■ **WHAT YOU SHOULD DO**: Check each line of the data, and copy those where "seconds" appears.

━━━━━━━━━━━━━━━━━━━━

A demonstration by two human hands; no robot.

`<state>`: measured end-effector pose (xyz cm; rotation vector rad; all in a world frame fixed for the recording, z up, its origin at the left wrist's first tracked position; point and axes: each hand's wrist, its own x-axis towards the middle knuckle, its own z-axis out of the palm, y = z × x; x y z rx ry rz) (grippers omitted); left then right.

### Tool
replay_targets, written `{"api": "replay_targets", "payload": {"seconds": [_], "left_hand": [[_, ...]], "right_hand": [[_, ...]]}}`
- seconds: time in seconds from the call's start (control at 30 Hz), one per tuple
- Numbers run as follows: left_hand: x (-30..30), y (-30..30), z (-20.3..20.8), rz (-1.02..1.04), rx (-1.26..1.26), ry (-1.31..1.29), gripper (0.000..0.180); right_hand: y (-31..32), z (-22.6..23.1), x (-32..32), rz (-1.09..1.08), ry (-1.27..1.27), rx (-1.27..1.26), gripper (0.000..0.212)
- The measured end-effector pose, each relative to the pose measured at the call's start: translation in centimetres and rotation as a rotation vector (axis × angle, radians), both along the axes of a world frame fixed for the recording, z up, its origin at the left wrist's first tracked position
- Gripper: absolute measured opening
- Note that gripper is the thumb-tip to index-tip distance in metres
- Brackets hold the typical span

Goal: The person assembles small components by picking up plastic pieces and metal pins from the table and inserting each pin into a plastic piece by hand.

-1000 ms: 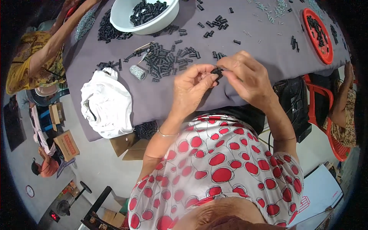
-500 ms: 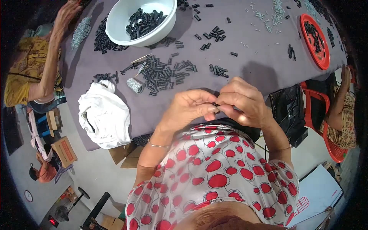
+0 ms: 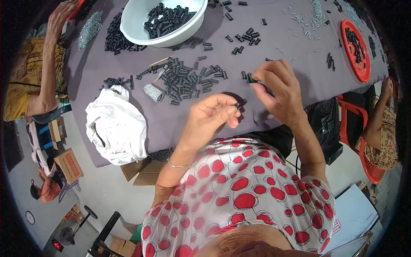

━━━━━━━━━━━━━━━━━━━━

■ **SOLUTION BELOW**:
replay_targets, written `{"api": "replay_targets", "payload": {"seconds": [_], "left_hand": [[_, ...]], "right_hand": [[_, ...]]}}`
- seconds: time in seconds from the call's start (control at 30 Hz), one per tuple

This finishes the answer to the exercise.